=== Work request ===
Retype the listing below exactly, pictures removed.

=== Material provided ===
*** Block opens ***

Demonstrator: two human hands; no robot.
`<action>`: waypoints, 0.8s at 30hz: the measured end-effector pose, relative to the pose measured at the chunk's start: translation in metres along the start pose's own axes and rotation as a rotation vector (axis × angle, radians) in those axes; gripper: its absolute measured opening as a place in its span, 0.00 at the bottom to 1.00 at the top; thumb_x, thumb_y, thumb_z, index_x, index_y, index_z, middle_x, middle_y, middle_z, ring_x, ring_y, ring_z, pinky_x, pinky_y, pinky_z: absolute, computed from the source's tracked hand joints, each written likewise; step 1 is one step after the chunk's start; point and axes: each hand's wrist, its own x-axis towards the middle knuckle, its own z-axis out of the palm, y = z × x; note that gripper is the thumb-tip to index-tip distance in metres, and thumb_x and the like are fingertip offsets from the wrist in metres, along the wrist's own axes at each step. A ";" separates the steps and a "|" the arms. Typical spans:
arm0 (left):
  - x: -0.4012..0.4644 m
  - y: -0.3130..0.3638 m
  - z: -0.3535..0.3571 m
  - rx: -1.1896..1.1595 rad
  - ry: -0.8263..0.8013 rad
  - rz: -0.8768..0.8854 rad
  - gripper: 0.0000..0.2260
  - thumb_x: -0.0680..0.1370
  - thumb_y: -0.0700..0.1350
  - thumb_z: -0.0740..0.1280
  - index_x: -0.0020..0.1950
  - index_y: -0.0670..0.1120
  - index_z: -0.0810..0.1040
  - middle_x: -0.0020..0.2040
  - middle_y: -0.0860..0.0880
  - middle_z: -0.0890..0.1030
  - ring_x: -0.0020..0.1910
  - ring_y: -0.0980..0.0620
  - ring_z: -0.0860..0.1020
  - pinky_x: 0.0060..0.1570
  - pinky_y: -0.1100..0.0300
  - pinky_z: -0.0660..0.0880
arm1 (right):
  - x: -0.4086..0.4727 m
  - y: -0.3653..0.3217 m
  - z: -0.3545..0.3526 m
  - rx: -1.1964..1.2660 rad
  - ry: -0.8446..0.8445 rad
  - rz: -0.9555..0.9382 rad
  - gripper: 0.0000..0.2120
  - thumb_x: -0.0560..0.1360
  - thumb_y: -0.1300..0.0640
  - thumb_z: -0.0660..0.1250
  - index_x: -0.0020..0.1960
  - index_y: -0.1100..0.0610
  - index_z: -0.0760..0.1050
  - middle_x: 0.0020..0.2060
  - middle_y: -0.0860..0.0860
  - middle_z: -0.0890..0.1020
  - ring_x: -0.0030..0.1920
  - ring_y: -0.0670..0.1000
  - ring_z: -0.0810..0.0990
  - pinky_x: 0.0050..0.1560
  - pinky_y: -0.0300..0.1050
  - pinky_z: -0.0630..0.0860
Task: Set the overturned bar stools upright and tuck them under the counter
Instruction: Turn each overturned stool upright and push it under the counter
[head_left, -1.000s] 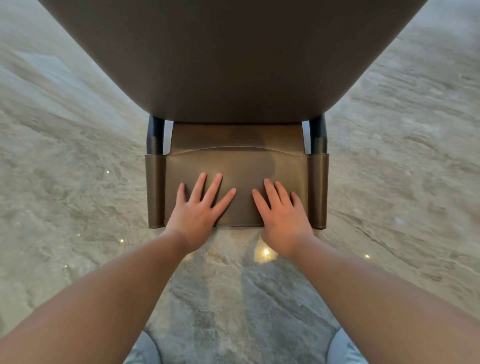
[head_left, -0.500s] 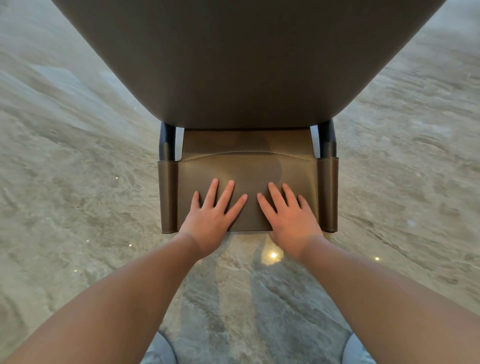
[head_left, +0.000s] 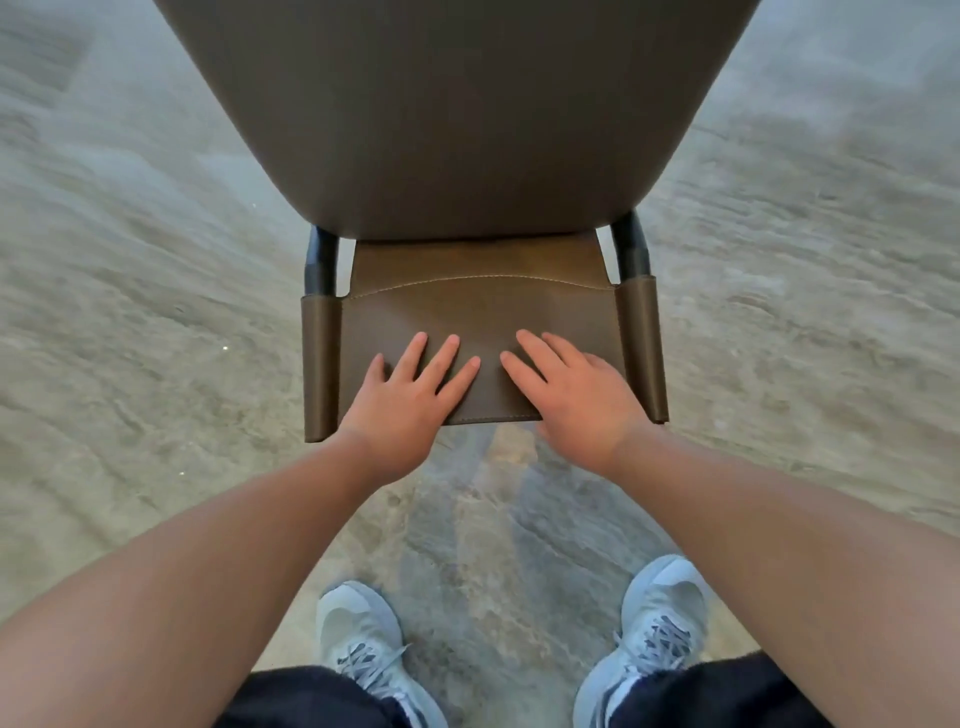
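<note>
A bar stool stands upright in front of me, its brown leather backrest (head_left: 483, 317) facing me between two dark posts. The wide brown counter (head_left: 467, 114) overhangs the stool and hides its seat. My left hand (head_left: 410, 400) lies flat on the left half of the backrest, fingers straight and spread. My right hand (head_left: 576, 395) lies flat on the right half, fingers straight, its heel past the lower edge. Both hands press on the leather.
Grey marbled stone floor (head_left: 156, 338) stretches on both sides of the stool. My two grey sneakers, left (head_left: 363, 649) and right (head_left: 660, 623), stand on the floor below my arms. No other stool is in view.
The stool has slid further under the counter with both hands pressing on its backrest. My view has tilted down, so my feet now show.
</note>
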 end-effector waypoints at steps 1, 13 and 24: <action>-0.008 -0.005 -0.022 0.006 -0.003 -0.003 0.41 0.80 0.43 0.59 0.76 0.54 0.27 0.80 0.47 0.36 0.79 0.38 0.40 0.73 0.37 0.56 | -0.003 0.000 -0.024 0.003 0.018 -0.004 0.35 0.79 0.53 0.62 0.80 0.53 0.48 0.79 0.55 0.52 0.77 0.58 0.55 0.71 0.52 0.63; -0.055 -0.078 -0.286 0.043 0.066 -0.122 0.39 0.80 0.38 0.58 0.78 0.54 0.32 0.81 0.48 0.37 0.80 0.41 0.42 0.74 0.40 0.56 | -0.006 0.030 -0.294 0.019 0.219 -0.054 0.29 0.76 0.62 0.64 0.76 0.57 0.63 0.72 0.57 0.68 0.68 0.59 0.69 0.49 0.51 0.75; -0.036 -0.186 -0.464 0.050 0.560 0.058 0.36 0.70 0.31 0.55 0.79 0.46 0.61 0.77 0.37 0.64 0.73 0.34 0.67 0.64 0.36 0.71 | 0.046 0.088 -0.480 -0.115 0.519 -0.070 0.27 0.67 0.70 0.69 0.66 0.64 0.75 0.60 0.63 0.79 0.56 0.64 0.79 0.46 0.55 0.79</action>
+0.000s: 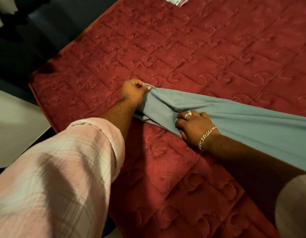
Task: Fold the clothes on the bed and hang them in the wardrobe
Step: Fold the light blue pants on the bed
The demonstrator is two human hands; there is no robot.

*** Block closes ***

=== Task solution ===
Demonstrator: two human hands; no robot.
`<action>`: waypoints, 0.8s at 30hz: the measured end-effector pose, relative to the pose measured at the chunk's start: translation in metres along the start pose's own axes and rotation as a rotation vector (axis × angle, radians) in those axes; gripper: its absolute measured opening as a place in its span, 0.00 at the bottom to 1.00 at the top; thumb_x, thumb_y, thumb_z, index_x, index_y, index_z, middle_x, middle_y, middle_z, ring_x, ring_y, ring_z, pinky_x, pinky_y, pinky_z: absolute, computed from the source's tracked hand joints, each written likewise; step 1 is one step after the chunk's start; point and axes: each hand's wrist, its own x-axis towards the middle knuckle, its own z-axis out of the palm, y = z × x; note that gripper is the thumb-tip to index-tip distance in metres, and thumb_x and the like are fingertip offsets from the wrist in metres, along the wrist's own axes at each step. A ";" separates the steps and a "|" the arms. Typical spans:
arm0 (left):
  - x: -0.4012..0.4644 m
  - y: -0.3130..0.3638 m
  - z: -0.3535..0.3571 m
  - rx: -1.1896..1.1595 rad
  - ry: -0.8263..0.8013 rad
  - rz: -0.8768..0.8854 rad
  - gripper: 0.0000..0.2260
  - thumb_x: -0.0680..0.1370
  - thumb_y: -0.0700..0.1350
  - thumb_z: -0.0740..0.1280
  - index_x: -0.0020..0.1950
  - index_y: -0.0670..0.1120
  - index_z: -0.0810..0.1040
  - middle_x: -0.0020..0.2040
  - middle_y: -0.0860..0.0880
  - middle_z: -0.0890..0.1030
  - ring_x: -0.0020..0.1910
  - ring_y: -0.0980..0.0620
  - ring_z: -0.0860..0.1020
  - pinky_x: 0.0060..0.1570
  - pinky_y: -0.1100..0.0300
  - pinky_z: -0.0660..0.0880
arm1 (right):
  - x: -0.4086..0.4727 m
  - y: -0.3653..0.3217 m
  - z: -0.3545..0.3526 m
  - rx: -1.1964..1.2660 rad
  - ry: -0.8446..0.8445 rad
  - rz: -0.9555..0.9382 rad
  - gripper: 0.0000..0.2120
  - thumb_x: -0.0560..0.1360
  - thumb_y: -0.1300..0.0640
  - thumb_z: -0.0660..0.1250
  - index_x: -0.0020..0.1960
  - index_y: -0.1100..0.0610
  - index_z: -0.0760..0.1050
  - middle_x: 0.0020..0.2060
  - middle_y: -0.0860..0.0860
  - middle_z: -0.0890..0.1020
  - ring_x: -0.0030..0.1920
  - ring_y: -0.0670..0.1000
  - ring_z: -0.0810..0.0990
  - pinky_x: 0.0050..0.1560
  - pinky_y: -0.0300..0.1050
  - pinky_z: -0.0630..0.0860
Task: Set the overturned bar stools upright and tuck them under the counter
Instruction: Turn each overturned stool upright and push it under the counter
[head_left, -1.000s] 
[head_left, -0.500s] 
[head_left, +0.000s] 
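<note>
A bar stool stands upright in front of me, its brown leather backrest (head_left: 483, 317) facing me between two dark posts. The wide brown counter (head_left: 467, 114) overhangs the stool and hides its seat. My left hand (head_left: 410, 400) lies flat on the left half of the backrest, fingers straight and spread. My right hand (head_left: 576, 395) lies flat on the right half, fingers straight, its heel past the lower edge. Both hands press on the leather.
Grey marbled stone floor (head_left: 156, 338) stretches on both sides of the stool. My two grey sneakers, left (head_left: 363, 649) and right (head_left: 660, 623), stand on the floor below my arms. No other stool is in view.
The stool has slid further under the counter with both hands pressing on its backrest. My view has tilted down, so my feet now show.
</note>
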 end-effector waypoints at steps 1, 13 and 24: <action>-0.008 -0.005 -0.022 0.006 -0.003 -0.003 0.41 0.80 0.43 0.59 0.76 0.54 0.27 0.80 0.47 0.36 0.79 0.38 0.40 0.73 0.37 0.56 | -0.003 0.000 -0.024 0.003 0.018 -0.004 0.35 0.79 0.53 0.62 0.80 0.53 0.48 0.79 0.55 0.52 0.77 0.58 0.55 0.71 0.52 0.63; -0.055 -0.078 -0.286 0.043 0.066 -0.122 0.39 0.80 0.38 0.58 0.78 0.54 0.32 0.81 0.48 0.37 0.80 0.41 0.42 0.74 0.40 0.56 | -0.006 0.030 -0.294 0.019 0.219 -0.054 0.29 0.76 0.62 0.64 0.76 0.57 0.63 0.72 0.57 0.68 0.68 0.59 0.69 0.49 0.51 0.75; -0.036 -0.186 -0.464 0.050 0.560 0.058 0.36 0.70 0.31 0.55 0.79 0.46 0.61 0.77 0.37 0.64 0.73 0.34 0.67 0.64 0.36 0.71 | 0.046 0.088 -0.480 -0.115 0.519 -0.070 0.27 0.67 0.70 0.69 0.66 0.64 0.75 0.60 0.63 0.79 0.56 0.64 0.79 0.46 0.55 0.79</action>
+0.000s: 
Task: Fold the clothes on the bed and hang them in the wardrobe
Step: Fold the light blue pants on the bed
The demonstrator is two human hands; there is no robot.

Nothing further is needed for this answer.